Tudo começou em mais uma tarde de tédio, frequentes na vida de Wandinho. Sentado só de cueca de frente ao ventilador, perambulando pela internet, ele procurava por algo que preenchesse aquele vazio interior que sentia. Vagueou por sites pornográficos de qualidade duvidosa, fez contas em redes sociais obscuras – o supra-sumo do ócio – assistiu vídeos de gatos no YouTube e acessou todos os blogs supostamente engraçados de sua lista de favoritos. Quando já estava quase indo jogar Paciência, sofreu um daqueles acessos de nostalgia que te fazem ficar compartilhando porcarias no Facebook. Em pouco tempo, baixou e instalou Ragnarok Online, um jogo que já o tinha feito matar incontáveis aulas e varar inúmeras noites. Sacou salgadinhos gordurentos da despensa, a Coca-Cola sem gás da geladeira e se pôs a jogar.

Dias e dias se passaram. Como bom nerd que era, Wandinho já possuía ao menos três personagens super-poderosos, daqueles que pessoas normais jamais conseguiriam ter mesmo se jogassem a vida inteira. E foi assim, em meio à matança de monstros rosados e muito PvP, que Wandinho conheceu Gisele. Nos primeiros momentos, ele estava incrédulo, pois duvidava da existência de garotas nerds de verdade. Depois de comprovar a veracidade do alegado gênero feminino de Gisele, imaginou que ela fosse alguma gordinha espinhenta colecionadora de mangás e motivo de piada na escola, mas o mais surpreendente ainda estava por vir: depois de adicioná-la em todas as redes sociais possíveis, descobriu que ela era linda! Cabelos curtos, estilo despojado, sorriso contagiante, tom de pele de alguém que faz algo além de ficar em casa o dia todo de frente ao computador, magra, rosto sem marcas nojentas da adolescência e – a melhor parte – coxas voluptuosas. Era bom demais para ser verdade – mas, infelizmente, era.

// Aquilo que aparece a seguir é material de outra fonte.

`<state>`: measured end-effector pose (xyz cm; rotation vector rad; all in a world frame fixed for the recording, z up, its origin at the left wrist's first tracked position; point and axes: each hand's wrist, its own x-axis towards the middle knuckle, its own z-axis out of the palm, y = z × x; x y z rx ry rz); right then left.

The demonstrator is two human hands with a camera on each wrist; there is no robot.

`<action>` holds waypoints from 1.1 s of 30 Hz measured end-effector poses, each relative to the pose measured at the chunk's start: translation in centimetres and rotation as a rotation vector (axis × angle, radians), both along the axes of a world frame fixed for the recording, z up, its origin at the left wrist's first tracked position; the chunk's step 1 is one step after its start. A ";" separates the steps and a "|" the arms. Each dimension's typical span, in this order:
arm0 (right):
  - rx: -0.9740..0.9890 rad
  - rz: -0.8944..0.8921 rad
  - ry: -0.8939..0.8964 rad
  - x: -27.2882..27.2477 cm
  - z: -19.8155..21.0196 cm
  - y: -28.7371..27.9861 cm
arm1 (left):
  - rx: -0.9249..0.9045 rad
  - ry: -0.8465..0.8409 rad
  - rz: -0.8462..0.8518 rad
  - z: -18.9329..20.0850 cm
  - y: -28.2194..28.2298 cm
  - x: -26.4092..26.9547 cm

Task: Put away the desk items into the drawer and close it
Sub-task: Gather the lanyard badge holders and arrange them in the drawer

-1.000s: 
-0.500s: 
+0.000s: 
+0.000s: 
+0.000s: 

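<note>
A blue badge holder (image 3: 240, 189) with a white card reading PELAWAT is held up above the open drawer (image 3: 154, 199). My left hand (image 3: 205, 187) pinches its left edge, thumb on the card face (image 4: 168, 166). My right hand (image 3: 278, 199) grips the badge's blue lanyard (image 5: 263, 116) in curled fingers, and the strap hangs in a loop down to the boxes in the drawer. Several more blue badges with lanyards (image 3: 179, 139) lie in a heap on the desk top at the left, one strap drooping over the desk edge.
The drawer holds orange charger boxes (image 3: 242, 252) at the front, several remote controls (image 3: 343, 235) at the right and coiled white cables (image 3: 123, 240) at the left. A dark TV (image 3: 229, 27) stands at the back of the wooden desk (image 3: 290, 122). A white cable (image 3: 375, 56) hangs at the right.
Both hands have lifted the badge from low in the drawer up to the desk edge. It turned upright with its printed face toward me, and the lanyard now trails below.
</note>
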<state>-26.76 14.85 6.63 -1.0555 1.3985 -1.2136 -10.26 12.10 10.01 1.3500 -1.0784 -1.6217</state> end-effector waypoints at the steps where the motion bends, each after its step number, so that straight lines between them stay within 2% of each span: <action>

Wando conversava com Gisele todos os dias, deslumbrado. Falavam de HQs, animes, músicas, jogos e pokémon, entre outras coisas. O coração de nosso pobre protagonista batia acelerado toda vez que ele via a janelinha do canto direito anunciar que sua musa geek estava online – no final das contas, ela era a única garota com a qual ele falava, mesmo que fosse apenas pela internet. Obviamente, Wando caiu de amores por Gisele, e assim se pôs a utilizar sua milenar tática de sedução: piadas e trocadilhos de duplo sentido. Ele não sabia lidar bem com esse tipo de situação – na verdade, não tinha a menor ideia do que estava fazendo – mas perseverou. Aprimorou seu charme – isso é, investiu mais alguns pontos em Carisma – e aprendeu – em fóruns virtuais, claro – novas estratégias de conquista. Com a determinação de alguém que zera Doom II na dificuldade nightmare, escalou os terríveis muros da friendzone e investiu diretamente ao seu objetivo. E colossal foi a surpresa de Wandinho ao perceber que havia conseguido um acerto crítico no coração de Gisele, mesmo contra todas as expectativas. Três urros ele deu, e três vezes zerou Guitar Hero III no extreme, mas ainda era difícil acreditar em seu feito. Seu corpo estava tomado pela adrenalina: era como se ele tivesse engolido uma dúzia das estrelas douradas psicodélicas de Super Mario World. Gloriosos foram aqueles dias, a primavera da verdadeira adolescência de Wandinho, mas estavam fadados a encontrar um triste fim.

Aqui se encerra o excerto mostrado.